Already in the title of his introduction to Boström or Boströmianism, Heap Åberg correctly emphasizes that what we are dealing with is a worldview, and thus the importance of the kind of comprehensiveness and coherence that a worldview implies. On a general level, the principles and the general orientation to which also specifically 19th-century expressions of idealism contributed, and which, as I briefly indicated, comprise distinctive social and political dimensions, remain not just relevant but, in a sense, necessary for the spiritual, cultural, moral and political defence and renewal of Europe. At the same time, it offers a far superior point of departure for authentic, historically based intercultural exchange with the rest of the world of the kind that is of course inevitable. Both through its philosophical penetration and its practical applications, it facilitates the search for, brings us closer to, the “common human ground”, the unity of universality and particularity in a multicultural world, that Claes Ryn speaks of, while at the same time representing the distinctly European manifestation of this synthesis that is needed for Europe’s own present purposes. It was always obvious that there is a natural limit to and an inevitable reaction against romantic, liberal-democratic and postmodern fragmentation, relativization, dispersion.

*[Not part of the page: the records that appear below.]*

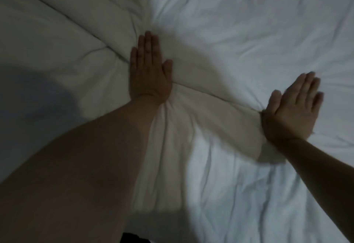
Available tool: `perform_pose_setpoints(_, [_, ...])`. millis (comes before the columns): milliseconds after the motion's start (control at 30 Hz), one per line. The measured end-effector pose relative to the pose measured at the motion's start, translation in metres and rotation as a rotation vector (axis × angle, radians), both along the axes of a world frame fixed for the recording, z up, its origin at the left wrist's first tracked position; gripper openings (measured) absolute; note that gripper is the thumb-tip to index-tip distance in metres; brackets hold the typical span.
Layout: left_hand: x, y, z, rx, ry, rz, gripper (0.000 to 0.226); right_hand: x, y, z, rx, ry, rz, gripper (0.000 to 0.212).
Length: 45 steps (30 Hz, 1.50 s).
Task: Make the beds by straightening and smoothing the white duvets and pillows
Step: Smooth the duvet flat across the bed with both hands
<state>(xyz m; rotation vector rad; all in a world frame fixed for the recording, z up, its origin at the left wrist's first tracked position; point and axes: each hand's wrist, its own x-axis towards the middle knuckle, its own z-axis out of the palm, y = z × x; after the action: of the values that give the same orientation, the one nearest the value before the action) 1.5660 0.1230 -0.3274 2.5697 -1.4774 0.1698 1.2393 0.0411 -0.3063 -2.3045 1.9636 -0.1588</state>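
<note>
A white duvet fills the whole view, creased and puffy, with folds radiating from the middle. My left hand lies flat on it near the centre, fingers straight and together, pointing away from me. My right hand presses flat on the duvet further right, fingers straight and angled up to the right. A raised ridge of fabric runs between the two hands. No pillow is in view.
The left part of the duvet lies in dim shadow. A small dark patch shows at the bottom edge below my left forearm; what it is cannot be made out.
</note>
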Motion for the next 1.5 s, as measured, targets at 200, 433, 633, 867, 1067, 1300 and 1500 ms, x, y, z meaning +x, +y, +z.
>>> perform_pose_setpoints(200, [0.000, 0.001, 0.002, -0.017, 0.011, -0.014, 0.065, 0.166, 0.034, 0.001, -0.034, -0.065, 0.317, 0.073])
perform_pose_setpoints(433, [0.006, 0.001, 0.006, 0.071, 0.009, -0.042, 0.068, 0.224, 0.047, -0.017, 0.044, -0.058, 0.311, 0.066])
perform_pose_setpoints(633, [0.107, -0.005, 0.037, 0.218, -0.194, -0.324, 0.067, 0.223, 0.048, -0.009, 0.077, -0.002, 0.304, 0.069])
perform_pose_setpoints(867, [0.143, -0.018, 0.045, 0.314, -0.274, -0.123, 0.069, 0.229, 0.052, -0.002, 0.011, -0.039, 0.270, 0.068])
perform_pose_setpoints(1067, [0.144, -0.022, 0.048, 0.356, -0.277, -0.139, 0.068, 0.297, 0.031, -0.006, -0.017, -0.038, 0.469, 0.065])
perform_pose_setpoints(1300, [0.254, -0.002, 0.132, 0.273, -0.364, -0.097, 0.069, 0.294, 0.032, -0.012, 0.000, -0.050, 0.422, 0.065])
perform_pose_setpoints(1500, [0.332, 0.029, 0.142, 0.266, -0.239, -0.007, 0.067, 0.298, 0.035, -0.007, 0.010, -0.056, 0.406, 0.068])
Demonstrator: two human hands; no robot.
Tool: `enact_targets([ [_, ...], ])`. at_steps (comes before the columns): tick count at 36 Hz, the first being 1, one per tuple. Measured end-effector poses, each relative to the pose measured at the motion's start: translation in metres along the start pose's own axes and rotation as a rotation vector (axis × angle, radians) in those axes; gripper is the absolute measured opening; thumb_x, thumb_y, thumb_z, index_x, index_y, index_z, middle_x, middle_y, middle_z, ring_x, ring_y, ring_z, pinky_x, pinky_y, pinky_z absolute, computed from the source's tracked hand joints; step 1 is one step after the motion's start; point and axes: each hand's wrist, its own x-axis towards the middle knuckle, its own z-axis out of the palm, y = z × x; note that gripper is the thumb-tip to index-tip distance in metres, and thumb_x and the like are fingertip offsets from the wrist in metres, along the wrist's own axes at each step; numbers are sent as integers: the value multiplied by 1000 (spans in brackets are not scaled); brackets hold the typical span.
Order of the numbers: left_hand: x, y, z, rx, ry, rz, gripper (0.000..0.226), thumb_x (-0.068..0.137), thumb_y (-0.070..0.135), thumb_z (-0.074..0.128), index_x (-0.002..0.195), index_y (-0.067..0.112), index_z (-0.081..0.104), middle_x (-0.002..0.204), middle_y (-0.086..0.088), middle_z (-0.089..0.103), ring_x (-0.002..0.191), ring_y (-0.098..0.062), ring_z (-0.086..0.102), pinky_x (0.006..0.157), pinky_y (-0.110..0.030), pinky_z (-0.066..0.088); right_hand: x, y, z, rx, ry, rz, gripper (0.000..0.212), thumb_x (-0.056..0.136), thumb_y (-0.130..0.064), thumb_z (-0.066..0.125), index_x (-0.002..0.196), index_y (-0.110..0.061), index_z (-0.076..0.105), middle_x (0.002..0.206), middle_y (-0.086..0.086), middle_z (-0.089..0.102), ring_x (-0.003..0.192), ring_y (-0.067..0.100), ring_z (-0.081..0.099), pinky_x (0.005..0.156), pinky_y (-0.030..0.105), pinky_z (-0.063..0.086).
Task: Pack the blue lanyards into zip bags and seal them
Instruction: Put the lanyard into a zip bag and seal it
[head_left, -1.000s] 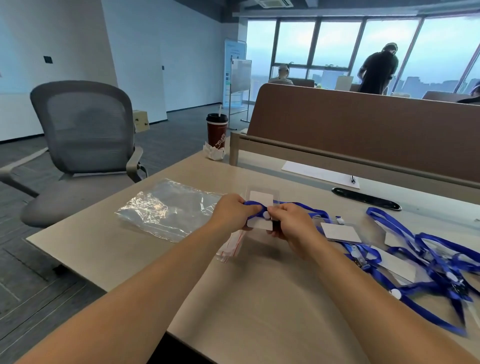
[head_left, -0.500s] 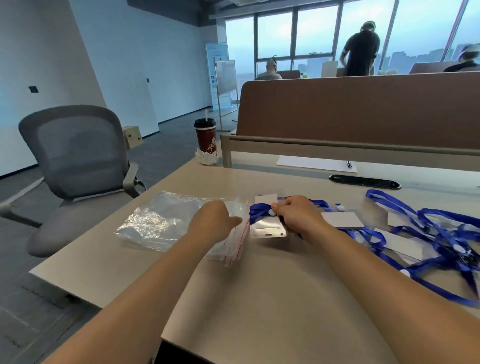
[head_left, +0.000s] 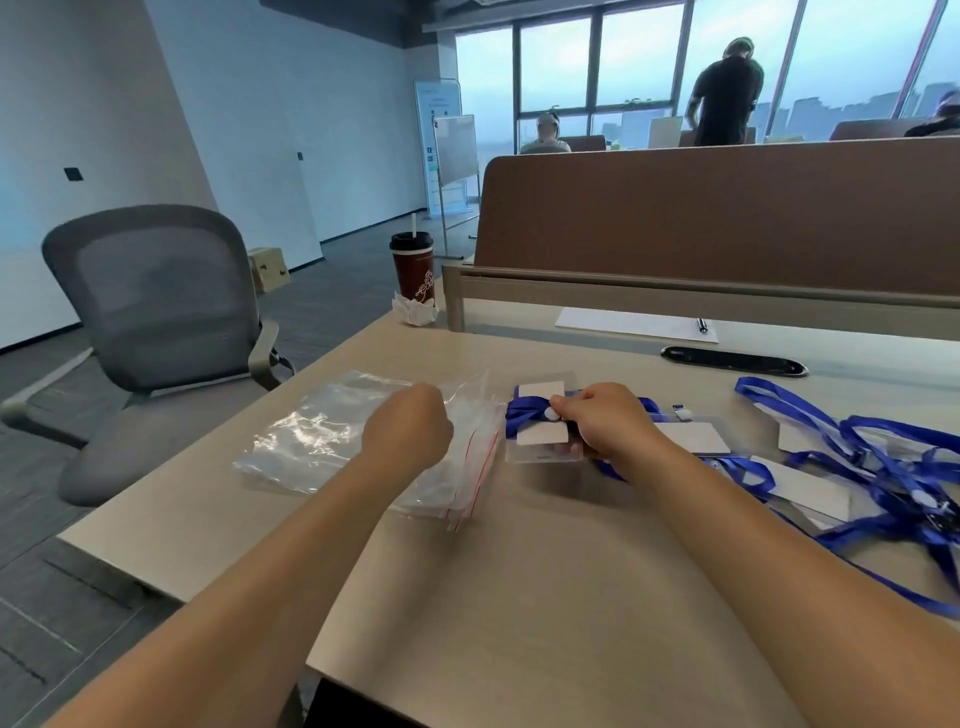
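A stack of clear zip bags (head_left: 332, 431) with red seal strips lies on the beige desk (head_left: 519, 582) at centre left. My left hand (head_left: 408, 428) rests on the stack's right end, fingers curled on the top bag's edge. My right hand (head_left: 605, 423) pinches a blue lanyard (head_left: 524, 413) wound around its clear badge holder with a white card (head_left: 540, 441), just right of the bags. More blue lanyards (head_left: 872, 467) with badge holders lie tangled at the right.
A coffee cup (head_left: 414, 267) with a straw and a crumpled napkin stands at the desk's far left corner. A brown partition (head_left: 727, 208) runs along the back, with paper (head_left: 634, 325), a pen and a black cable slot (head_left: 732, 360) before it. A grey office chair (head_left: 156, 317) is at left.
My left hand let go of the wound lanyard and moved left onto the zip bags. My right hand keeps the lanyard, lowered to the desk beside the bags.
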Motion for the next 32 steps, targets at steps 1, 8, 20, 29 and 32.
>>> enact_targets([
  [1,0,2,-3,-1,4,14,13,90,7,52,88,10,65,85,-5,66,77,-24,62,61,-30,47,-1,-2,-2,18,-2,-3,30,94,-37,65,96,-8,69,92,13,73,68,25,69,73,38,59],
  [8,-1,23,-11,2,56,103,10,94,11,58,99,16,64,90,-3,64,80,-22,60,75,-32,54,-14,-10,-20,111,3,-64,28,96,-29,64,95,-3,73,77,13,70,72,30,72,50,24,50],
  [20,-17,69,4,-108,109,242,11,94,7,54,95,16,59,83,-3,60,74,-21,57,76,-38,57,-45,5,-69,71,-49,7,23,96,-26,66,92,-4,73,82,14,73,64,21,69,53,25,49],
  [29,-32,112,17,-144,70,305,10,94,4,49,93,12,55,86,-4,59,75,-21,54,64,-30,44,-72,29,-108,24,-37,61,25,94,-30,67,98,-5,71,73,5,65,54,12,62,54,24,49],
  [32,-37,125,21,-130,39,346,7,95,7,52,98,12,56,90,-5,62,78,-22,57,66,-28,43,-76,38,-117,55,-35,84,24,94,-28,66,99,-5,71,69,4,72,52,12,65,57,26,51],
])
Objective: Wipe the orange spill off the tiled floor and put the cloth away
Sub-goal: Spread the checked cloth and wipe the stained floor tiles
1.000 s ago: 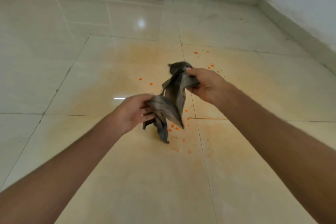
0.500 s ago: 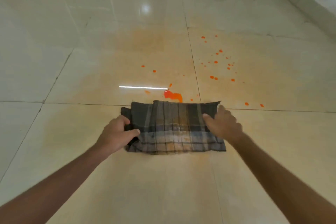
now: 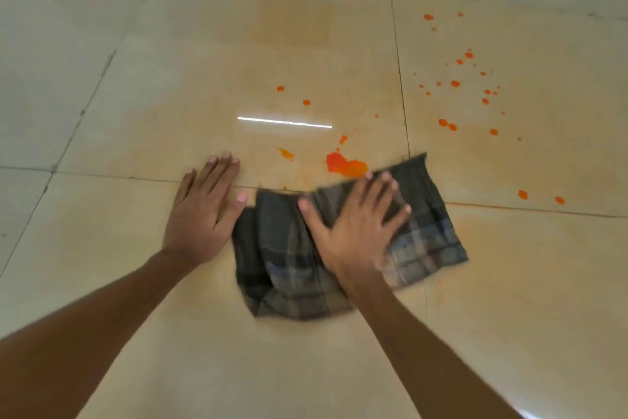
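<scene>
A dark grey plaid cloth [image 3: 282, 248] lies folded and bunched on the beige tiled floor [image 3: 339, 367]. My right hand [image 3: 353, 228] presses flat on the cloth with spread fingers. My left hand [image 3: 204, 208] rests flat on the bare tile just left of the cloth, thumb near its edge. A bright orange puddle [image 3: 345, 164] sits right beyond the cloth's far edge, by my right fingertips. Several orange drops [image 3: 455, 84] are scattered farther right and beyond.
A faint orange smear [image 3: 292, 21] tints the tiles ahead. Grout lines [image 3: 401, 78] cross the floor. Two more drops [image 3: 540, 197] lie to the right of the cloth. A light reflection [image 3: 285, 122] streaks the tile.
The cloth went from hanging between both hands to lying on the floor. Both hands have let go of its edges; the right now presses on top, the left lies on the tile.
</scene>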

Idealism in the broad sense here indicated, in a general sense alone adequate to the challenges of modernity and even, in my view, in a sense inevitable for a European future, can of course, as a more general movement of cultural, social and political renewal, be assimilated in different aspects and on many levels for the various needs in all the fields of theory and practice. But for the purpose of its deeper understanding, the more difficult and exclusively philosophical issues of metaphysics, epistemology etc. must also be revisited and taught at least to a sufficient extent. In his Introduction to The Boströmian Worldview, Heap Åberg discusses the reasons why it is so much more difficult to explain the idealist position to the general reader than the widespread philosophical positions based on “common sense”. And he immediately proceeds to use a formulation that can be said to exemplify not only the difficulties in this regard with 19th century idealism more generally, but the specific difficulties with Boströmianism, with that aspect of it, or one of the aspects of it, which sets it apart from or goes beyond the dominant, originally German current of modern idealism.

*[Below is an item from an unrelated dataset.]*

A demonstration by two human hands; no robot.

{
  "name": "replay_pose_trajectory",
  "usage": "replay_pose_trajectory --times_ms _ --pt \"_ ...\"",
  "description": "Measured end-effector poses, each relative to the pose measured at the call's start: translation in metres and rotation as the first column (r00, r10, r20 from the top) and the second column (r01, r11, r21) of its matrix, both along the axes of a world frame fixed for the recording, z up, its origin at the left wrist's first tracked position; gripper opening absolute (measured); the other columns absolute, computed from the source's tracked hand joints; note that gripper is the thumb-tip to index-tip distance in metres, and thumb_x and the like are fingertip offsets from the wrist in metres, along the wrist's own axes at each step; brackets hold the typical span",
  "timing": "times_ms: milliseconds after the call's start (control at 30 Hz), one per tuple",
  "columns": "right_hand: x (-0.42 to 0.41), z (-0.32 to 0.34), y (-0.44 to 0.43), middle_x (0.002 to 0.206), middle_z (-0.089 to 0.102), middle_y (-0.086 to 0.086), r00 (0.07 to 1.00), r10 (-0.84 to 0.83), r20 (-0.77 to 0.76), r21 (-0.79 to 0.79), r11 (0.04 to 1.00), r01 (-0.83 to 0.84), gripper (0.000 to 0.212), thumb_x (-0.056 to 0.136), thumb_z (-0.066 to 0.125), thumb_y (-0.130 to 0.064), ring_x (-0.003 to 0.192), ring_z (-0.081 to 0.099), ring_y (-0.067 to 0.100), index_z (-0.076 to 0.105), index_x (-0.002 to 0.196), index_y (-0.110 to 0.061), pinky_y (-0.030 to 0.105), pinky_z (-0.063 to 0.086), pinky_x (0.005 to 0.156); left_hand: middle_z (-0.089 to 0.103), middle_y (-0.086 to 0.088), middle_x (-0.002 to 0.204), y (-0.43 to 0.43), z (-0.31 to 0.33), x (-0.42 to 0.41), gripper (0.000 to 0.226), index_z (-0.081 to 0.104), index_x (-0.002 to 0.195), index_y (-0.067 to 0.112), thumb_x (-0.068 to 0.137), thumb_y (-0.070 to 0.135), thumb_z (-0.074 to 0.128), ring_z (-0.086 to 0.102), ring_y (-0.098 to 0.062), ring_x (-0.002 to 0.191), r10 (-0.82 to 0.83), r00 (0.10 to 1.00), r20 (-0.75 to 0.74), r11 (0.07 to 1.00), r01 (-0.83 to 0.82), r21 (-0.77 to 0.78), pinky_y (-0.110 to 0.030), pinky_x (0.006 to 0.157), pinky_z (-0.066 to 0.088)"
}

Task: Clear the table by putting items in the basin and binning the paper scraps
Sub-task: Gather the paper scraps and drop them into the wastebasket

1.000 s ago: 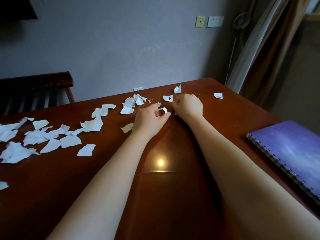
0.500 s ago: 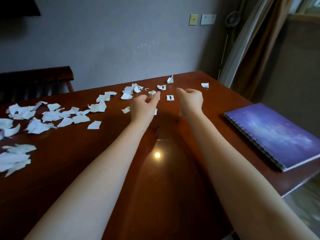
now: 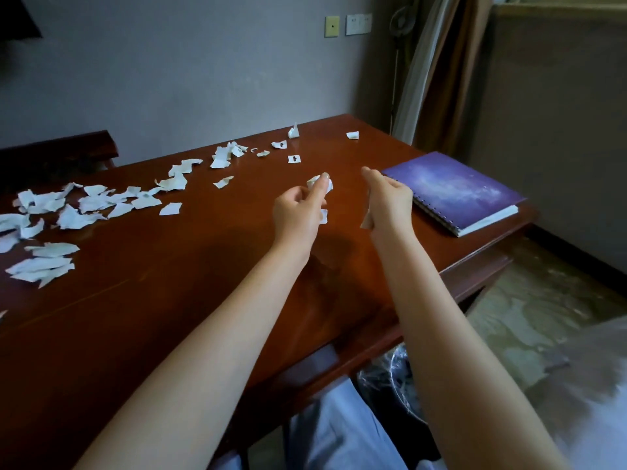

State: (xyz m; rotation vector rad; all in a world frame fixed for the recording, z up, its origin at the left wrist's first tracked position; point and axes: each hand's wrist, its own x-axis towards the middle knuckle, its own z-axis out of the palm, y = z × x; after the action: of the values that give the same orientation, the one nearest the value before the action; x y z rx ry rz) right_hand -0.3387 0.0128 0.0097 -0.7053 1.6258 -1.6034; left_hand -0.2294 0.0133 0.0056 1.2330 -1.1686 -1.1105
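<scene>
My left hand (image 3: pixel 300 212) is raised above the brown table (image 3: pixel 169 317) and pinches small white paper scraps (image 3: pixel 320 184) between thumb and fingers. To its right, my right hand (image 3: pixel 388 201) is curled round another white scrap (image 3: pixel 366 220) that sticks out below the palm. Several torn white scraps (image 3: pixel 101 205) lie scattered over the left and far part of the table. A bin lined with a clear bag (image 3: pixel 397 381) stands on the floor under the table's near right edge, partly hidden by my right arm.
A purple spiral notebook (image 3: pixel 451 191) lies at the table's right edge. A dark wooden chair back (image 3: pixel 57 154) stands behind the table at the left. Curtains (image 3: pixel 431 72) hang at the far right corner. My lap in light trousers (image 3: pixel 339 432) is below.
Both hands lifted off the table and drew back toward me, each holding scraps. The view swung right and down, bringing the bin and floor into sight.
</scene>
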Motion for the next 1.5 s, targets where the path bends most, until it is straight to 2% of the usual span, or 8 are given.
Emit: replay_pose_trajectory --times_ms 133,367,733,867,1033,1233,1367,1500 --pt "-0.029 -0.003 0.038 0.049 0.045 0.004 0.997 -0.060 0.039 -0.040 0.997 0.061 0.027 0.091 0.059 -0.032 0.027 0.036 0.011 0.060 0.073 -0.011 0.018 0.031 0.033 0.056 0.009 0.068 0.037 -0.002 -0.033 0.029 0.059 0.070 0.020 0.088 0.042 0.058 0.052 -0.005 0.061 -0.116 0.993 0.007 0.993 0.116 -0.016 -0.013 0.051 0.040" --pt "-0.089 -0.030 0.088 0.048 0.035 0.002 0.967 -0.214 0.140 -0.109 0.967 0.230 0.038 0.086 0.062 -0.025 0.036 0.031 0.012 0.043 0.055 -0.015 0.024 0.026 0.041 0.049 0.011 0.042 0.087 -0.022 -0.102 0.038 0.053 0.054 0.020 0.087 0.036 0.063 0.044 -0.005 0.047 -0.290 0.956 -0.037 0.957 0.289 -0.027 -0.021 0.049 0.035" --pt "-0.169 -0.144 0.132 0.035 0.041 0.003 0.839 -0.439 0.322 0.252 0.894 0.371 0.024 0.082 0.065 -0.027 0.023 0.032 0.014 0.057 0.073 -0.007 0.019 0.025 0.036 0.047 0.009 0.046 0.122 -0.107 -0.181 0.039 0.052 0.058 0.013 0.086 0.037 0.063 0.042 -0.008 0.049 -0.504 0.857 0.108 0.857 0.481 0.183 -0.024 0.053 0.036" --pt "-0.184 -0.195 0.136 0.053 0.043 0.003 0.737 -0.534 0.415 0.383 0.837 0.391 0.022 0.085 0.063 -0.021 0.029 0.037 0.011 0.052 0.071 -0.008 0.013 0.027 0.032 0.048 0.006 0.054 0.116 -0.143 -0.195 0.037 0.052 0.058 0.016 0.087 0.037 0.061 0.045 -0.006 0.052 -0.543 0.823 0.166 0.817 0.471 0.333 -0.016 0.048 0.038" --pt "-0.197 -0.257 0.138 0.058 0.049 0.003 0.568 -0.655 0.497 0.536 0.747 0.392 0.021 0.084 0.062 -0.028 0.048 0.046 0.016 0.060 0.090 -0.008 0.030 0.046 0.059 0.052 0.000 0.064 0.103 -0.184 -0.202 0.034 0.055 0.064 0.014 0.085 0.041 0.060 0.041 -0.012 0.050 -0.624 0.742 0.245 0.729 0.438 0.527 -0.023 0.049 0.033" --pt "-0.195 -0.316 0.137 0.115 0.060 0.007 0.343 -0.752 0.563 0.638 0.659 0.398 0.040 0.084 0.062 -0.022 0.103 0.057 0.027 0.055 0.120 -0.007 0.040 0.049 0.094 0.045 0.000 0.060 0.085 -0.217 -0.210 0.034 0.053 0.065 0.014 0.088 0.039 0.057 0.040 -0.013 0.053 -0.651 0.717 0.250 0.678 0.400 0.617 -0.024 0.051 0.033" --pt "-0.192 -0.343 0.132 0.129 0.054 0.007 0.287 -0.760 0.583 0.666 0.650 0.367 0.054 0.086 0.061 -0.030 0.114 0.053 0.032 0.047 0.133 -0.009 0.044 0.046 0.098 0.047 0.000 0.062 0.074 -0.233 -0.221 0.034 0.054 0.065 0.015 0.088 0.040 0.056 0.040 -0.014 0.054 -0.672 0.692 0.263 0.660 0.399 0.637 -0.024 0.052 0.033" --pt "-0.195 -0.365 0.127 0.129 0.053 0.005 0.252 -0.768 0.589 0.668 0.638 0.384 0.045 0.093 0.049 -0.031 0.100 0.051 0.023 0.046 0.133 -0.008 0.035 0.046 0.090 0.048 -0.001 0.063 0.069 -0.249 -0.226 0.034 0.055 0.069 0.015 0.088 0.043 0.055 0.037 -0.014 0.049 -0.674 0.706 0.218 0.617 0.377 0.691 -0.023 0.053 0.033"
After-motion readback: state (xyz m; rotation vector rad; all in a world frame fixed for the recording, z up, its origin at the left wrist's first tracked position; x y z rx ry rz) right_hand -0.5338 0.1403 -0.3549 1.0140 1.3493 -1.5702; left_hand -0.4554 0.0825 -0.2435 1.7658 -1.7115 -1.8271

This concerns the most basic, general position of Boström, reminiscent of and indeed developed with reference to Berkeley, but also bringing Boström closer than other forms of contemporary idealism to one aspect of Neoplatonism and, in substance, to aspects of Vedanta and some Buddhist schools in a way that clearly goes beyond Berkeley and his specifically modern empiricist concerns: what we experience as the external, material, corporeal world is in reality “a whole”, a totality, “of our own perceptions” (“ett helt av våra förnimmelser”). Formulations like this immediately produce a number of familiar misconceptions whose familiarity has never made them any less difficult to clear up or even reduce. They are almost always taken to mean that the phenomenal world is less real according to this kind of idealism than according to the common-sense view or philosophical materialism or physicalism, that it is a subjective experience only, perhaps just an illusion.

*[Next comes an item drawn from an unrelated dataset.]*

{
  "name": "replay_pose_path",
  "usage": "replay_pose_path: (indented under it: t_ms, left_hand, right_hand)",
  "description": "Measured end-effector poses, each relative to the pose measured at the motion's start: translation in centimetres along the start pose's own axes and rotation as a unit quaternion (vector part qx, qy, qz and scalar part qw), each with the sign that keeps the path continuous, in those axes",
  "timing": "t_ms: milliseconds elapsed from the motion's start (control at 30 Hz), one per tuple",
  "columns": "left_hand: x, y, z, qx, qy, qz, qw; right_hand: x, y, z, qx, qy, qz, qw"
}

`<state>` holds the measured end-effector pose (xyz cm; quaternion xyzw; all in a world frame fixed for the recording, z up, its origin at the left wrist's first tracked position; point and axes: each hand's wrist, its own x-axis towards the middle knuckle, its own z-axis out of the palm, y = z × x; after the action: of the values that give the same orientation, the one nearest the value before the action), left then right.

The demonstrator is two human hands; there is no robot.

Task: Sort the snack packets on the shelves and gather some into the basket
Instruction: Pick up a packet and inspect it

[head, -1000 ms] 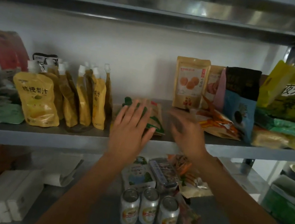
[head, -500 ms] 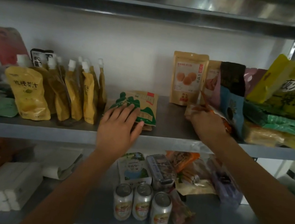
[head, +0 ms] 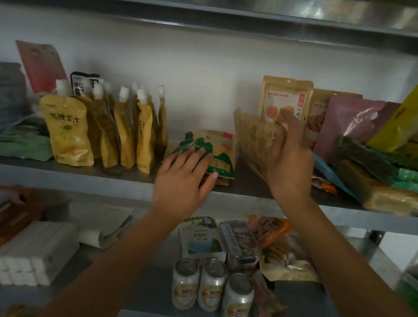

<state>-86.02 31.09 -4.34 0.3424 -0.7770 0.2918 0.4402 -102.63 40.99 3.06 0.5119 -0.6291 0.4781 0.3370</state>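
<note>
Shelf (head: pixel 251 193): smooth grey metal (dull sheen). Spouted pouches (head: pixel 69 129): glossy yellow plastic. Cans (head: pixel 211 286): shiny metal.

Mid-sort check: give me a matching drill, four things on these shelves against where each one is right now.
Things:
1. green-print packet
2. tan packet
3. cans
4. yellow spout pouches

Places:
A. standing on the lower shelf
B. held tilted by the right hand
C. upright, to the left of both hands
D. lying under the left hand

Pairs: 1-D, 2-B, 3-A, 4-C.
</note>
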Motion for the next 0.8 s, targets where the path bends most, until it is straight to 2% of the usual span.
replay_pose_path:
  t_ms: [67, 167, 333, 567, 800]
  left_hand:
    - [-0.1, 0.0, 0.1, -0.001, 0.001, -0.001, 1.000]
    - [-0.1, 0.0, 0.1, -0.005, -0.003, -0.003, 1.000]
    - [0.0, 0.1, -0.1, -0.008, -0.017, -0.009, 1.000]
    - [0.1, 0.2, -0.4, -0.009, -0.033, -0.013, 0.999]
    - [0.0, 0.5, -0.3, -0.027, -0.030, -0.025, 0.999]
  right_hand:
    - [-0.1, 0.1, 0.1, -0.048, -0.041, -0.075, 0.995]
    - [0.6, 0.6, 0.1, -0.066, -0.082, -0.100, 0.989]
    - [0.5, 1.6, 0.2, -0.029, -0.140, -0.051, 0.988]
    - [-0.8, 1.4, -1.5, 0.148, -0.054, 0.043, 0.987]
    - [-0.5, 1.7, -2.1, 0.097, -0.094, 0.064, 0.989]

In reality the meaning of the position thus expressed is precisely the opposite. Although it does of course emphasize that this totality of perceptions, being our perceptions as finite beings, is limited, imperfect, relative etc., it also strongly emphasizes, in contradistinction precisely to common-sense realism, materialism, and physicalism, that within such general limitation caused by our own finitude, the world is really as we perceive it. The qualities of things, of the whole space-time world, are really there, are real and objective, not just secondary qualities incomprehensibly produced by our own sensual apparatus out of the inexplicable stimuli of merely primary-quality “matter”, unknowable in itself and somehow floating about out there (and in the course of the 20th century increasingly reduced to mere mathematical models). In a different sense, this idealist position could be said to be “realist”, whereas materialism turns out to be a bizarre speculative concoction of never ascertainable postulates. There is no “nothing but” about the world as a whole of our perceptions.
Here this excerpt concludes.